__Your assignment__. Would you repeat the whole listing exactly?
Segment Open
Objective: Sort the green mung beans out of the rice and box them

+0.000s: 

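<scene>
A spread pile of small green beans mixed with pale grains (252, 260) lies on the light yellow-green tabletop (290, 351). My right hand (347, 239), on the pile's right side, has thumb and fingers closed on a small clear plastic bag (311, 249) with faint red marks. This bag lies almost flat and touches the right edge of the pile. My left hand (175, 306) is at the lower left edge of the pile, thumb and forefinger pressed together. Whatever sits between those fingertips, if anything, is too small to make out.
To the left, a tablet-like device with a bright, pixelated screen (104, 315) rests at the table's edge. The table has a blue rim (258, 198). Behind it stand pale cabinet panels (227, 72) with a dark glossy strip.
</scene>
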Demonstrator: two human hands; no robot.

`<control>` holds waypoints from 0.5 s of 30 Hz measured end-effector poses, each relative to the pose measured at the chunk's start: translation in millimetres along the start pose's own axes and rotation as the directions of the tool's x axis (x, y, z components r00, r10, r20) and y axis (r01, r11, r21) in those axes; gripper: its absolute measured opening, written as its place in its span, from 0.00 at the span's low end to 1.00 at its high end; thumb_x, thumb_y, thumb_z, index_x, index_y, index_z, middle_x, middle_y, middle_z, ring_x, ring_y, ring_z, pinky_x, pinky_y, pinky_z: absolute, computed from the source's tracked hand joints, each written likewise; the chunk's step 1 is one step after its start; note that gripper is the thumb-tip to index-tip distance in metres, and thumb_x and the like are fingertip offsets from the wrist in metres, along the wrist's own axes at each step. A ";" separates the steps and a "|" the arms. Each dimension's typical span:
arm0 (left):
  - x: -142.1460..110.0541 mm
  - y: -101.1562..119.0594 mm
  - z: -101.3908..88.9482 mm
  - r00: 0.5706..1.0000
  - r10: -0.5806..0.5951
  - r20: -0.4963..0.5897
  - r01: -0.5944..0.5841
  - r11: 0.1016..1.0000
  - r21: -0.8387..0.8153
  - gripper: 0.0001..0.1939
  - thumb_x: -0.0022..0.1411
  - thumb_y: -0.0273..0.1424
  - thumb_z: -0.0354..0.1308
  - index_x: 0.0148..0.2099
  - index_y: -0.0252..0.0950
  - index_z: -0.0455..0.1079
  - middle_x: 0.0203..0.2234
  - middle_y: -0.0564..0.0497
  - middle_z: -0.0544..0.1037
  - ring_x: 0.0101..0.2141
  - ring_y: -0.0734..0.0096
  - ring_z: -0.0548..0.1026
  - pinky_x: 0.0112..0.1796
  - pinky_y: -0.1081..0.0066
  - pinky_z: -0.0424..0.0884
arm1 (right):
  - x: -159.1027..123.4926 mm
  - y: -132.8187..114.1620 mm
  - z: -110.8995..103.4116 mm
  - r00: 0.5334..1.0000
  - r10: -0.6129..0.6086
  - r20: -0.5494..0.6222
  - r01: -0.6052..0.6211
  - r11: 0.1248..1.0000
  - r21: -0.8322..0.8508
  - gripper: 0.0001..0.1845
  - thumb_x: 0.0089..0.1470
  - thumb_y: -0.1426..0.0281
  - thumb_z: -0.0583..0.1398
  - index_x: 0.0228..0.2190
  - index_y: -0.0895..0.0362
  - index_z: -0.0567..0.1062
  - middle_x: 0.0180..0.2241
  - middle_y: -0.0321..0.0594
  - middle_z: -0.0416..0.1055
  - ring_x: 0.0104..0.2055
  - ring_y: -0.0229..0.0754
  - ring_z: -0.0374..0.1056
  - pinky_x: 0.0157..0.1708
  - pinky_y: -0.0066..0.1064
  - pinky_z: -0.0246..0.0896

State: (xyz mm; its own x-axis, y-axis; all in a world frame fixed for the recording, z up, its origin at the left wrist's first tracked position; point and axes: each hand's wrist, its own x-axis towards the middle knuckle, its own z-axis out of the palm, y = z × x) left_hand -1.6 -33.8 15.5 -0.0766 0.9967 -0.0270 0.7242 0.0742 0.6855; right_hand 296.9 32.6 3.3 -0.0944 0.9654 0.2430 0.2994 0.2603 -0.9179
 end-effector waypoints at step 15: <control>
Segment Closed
__Task solution__.
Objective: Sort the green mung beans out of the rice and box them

+0.000s: 

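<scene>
A spread pile of small green beans mixed with pale grains (252, 260) lies on the light yellow-green tabletop (290, 351). My right hand (347, 239), on the pile's right side, has thumb and fingers closed on a small clear plastic bag (311, 249) with faint red marks. This bag lies almost flat and touches the right edge of the pile. My left hand (175, 306) is at the lower left edge of the pile, thumb and forefinger pressed together. Whatever sits between those fingertips, if anything, is too small to make out.
To the left, a tablet-like device with a bright, pixelated screen (104, 315) rests at the table's edge. The table has a blue rim (258, 198). Behind it stand pale cabinet panels (227, 72) with a dark glossy strip.
</scene>
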Demonstrator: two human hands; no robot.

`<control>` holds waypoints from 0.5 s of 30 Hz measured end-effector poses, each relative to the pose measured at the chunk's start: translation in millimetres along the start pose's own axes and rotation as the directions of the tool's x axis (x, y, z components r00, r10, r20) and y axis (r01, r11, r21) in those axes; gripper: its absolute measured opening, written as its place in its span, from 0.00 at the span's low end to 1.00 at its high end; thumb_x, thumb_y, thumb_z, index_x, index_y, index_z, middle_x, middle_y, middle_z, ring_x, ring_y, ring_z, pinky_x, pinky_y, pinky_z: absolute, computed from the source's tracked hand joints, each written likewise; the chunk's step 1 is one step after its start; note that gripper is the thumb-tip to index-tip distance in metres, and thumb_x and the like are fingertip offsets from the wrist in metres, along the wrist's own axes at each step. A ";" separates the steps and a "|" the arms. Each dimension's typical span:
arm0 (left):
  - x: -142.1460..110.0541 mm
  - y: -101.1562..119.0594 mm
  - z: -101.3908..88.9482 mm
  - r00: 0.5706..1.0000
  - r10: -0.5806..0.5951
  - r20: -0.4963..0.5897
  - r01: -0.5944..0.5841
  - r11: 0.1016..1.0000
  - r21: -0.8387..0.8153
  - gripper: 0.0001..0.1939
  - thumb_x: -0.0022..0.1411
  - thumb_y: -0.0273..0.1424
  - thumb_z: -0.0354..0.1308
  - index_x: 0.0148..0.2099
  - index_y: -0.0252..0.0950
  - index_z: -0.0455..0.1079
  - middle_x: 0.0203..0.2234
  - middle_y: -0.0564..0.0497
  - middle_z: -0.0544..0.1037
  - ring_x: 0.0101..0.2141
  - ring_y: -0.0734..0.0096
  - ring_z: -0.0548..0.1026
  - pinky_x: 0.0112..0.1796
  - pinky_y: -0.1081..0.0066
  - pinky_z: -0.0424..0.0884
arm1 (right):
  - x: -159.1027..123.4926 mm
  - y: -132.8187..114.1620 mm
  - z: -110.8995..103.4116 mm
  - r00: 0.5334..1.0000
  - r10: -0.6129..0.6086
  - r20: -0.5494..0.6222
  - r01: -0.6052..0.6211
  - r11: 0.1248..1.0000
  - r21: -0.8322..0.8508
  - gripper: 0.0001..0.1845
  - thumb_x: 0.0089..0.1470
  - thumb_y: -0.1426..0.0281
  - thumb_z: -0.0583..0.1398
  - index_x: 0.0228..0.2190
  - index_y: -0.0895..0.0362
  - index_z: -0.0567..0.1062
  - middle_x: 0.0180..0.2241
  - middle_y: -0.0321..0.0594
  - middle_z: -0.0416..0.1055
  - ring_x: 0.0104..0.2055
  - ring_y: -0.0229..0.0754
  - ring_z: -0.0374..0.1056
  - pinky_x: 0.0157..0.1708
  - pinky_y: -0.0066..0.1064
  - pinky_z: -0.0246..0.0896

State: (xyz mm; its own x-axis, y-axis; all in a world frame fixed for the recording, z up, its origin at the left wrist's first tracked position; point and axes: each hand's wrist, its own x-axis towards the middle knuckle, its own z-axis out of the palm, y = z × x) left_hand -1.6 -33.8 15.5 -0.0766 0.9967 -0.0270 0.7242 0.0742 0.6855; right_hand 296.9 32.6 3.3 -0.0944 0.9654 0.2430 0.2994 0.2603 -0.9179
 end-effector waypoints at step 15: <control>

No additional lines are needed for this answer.